* _WORK ORDER_
Would you copy each line of the data below that has "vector"?

== PROVIDED ENTRIES ==

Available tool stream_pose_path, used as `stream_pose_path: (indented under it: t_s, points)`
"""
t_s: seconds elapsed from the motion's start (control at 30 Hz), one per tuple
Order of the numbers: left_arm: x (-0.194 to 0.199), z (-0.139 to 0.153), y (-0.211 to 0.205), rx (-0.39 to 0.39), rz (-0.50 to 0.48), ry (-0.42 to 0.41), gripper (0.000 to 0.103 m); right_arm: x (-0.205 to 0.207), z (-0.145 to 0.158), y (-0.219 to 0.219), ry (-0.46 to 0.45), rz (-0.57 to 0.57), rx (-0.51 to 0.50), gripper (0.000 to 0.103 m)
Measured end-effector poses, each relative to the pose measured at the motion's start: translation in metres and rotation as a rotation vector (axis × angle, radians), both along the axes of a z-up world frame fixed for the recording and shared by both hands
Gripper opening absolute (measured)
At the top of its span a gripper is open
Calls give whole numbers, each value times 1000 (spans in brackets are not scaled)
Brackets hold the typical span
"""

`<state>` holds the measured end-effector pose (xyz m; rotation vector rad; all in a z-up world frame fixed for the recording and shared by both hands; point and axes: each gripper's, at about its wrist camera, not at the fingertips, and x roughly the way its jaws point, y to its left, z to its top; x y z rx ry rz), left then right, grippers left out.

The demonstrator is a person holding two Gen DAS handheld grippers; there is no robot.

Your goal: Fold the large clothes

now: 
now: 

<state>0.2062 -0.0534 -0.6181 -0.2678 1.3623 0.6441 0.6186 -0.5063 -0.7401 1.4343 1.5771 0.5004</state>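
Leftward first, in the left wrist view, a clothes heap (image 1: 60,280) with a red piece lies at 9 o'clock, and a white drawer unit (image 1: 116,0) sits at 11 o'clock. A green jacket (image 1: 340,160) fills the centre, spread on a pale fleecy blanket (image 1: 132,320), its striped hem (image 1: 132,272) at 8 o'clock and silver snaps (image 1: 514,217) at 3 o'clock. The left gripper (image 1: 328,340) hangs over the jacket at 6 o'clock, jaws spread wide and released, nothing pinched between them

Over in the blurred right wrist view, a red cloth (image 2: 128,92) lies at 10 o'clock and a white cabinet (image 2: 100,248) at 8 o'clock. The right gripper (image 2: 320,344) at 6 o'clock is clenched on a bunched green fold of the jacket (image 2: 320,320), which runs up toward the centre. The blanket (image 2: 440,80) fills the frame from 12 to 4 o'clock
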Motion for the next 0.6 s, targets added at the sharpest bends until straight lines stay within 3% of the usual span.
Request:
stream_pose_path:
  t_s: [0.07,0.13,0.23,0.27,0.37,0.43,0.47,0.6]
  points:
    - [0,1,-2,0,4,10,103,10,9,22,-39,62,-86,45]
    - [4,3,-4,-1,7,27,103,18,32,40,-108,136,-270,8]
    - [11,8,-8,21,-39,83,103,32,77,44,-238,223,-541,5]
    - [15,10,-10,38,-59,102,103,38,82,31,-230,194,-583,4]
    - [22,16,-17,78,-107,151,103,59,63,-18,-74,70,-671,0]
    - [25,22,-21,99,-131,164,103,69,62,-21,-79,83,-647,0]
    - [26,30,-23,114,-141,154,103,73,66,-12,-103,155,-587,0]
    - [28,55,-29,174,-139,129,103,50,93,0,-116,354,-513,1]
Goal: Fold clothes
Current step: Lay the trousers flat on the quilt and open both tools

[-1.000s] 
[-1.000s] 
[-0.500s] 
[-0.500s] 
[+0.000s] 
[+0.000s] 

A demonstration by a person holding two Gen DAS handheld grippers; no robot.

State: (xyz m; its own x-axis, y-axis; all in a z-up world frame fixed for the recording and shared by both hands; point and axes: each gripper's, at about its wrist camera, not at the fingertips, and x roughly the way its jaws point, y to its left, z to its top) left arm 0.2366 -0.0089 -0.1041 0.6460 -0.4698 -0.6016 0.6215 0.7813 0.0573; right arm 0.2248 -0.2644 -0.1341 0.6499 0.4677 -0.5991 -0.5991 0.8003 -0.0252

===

* _SOLUTION TO THIS EXERCISE_
Measured end-effector poses, each relative to the pose measured at the motion's start: translation in metres and rotation as a rotation vector (axis × angle, radians), both along the axes of a z-up world frame fixed for the recording and shared by both hands
`<state>` holds the measured end-effector pose (xyz m; rotation vector rad; all in a z-up world frame fixed for the recording and shared by both hands; point and axes: each gripper's, at about its wrist camera, not at the fingertips, and x roughly the way its jaws point, y to its left, z to its top; x y z rx ry rz), left then right, grippers left out.

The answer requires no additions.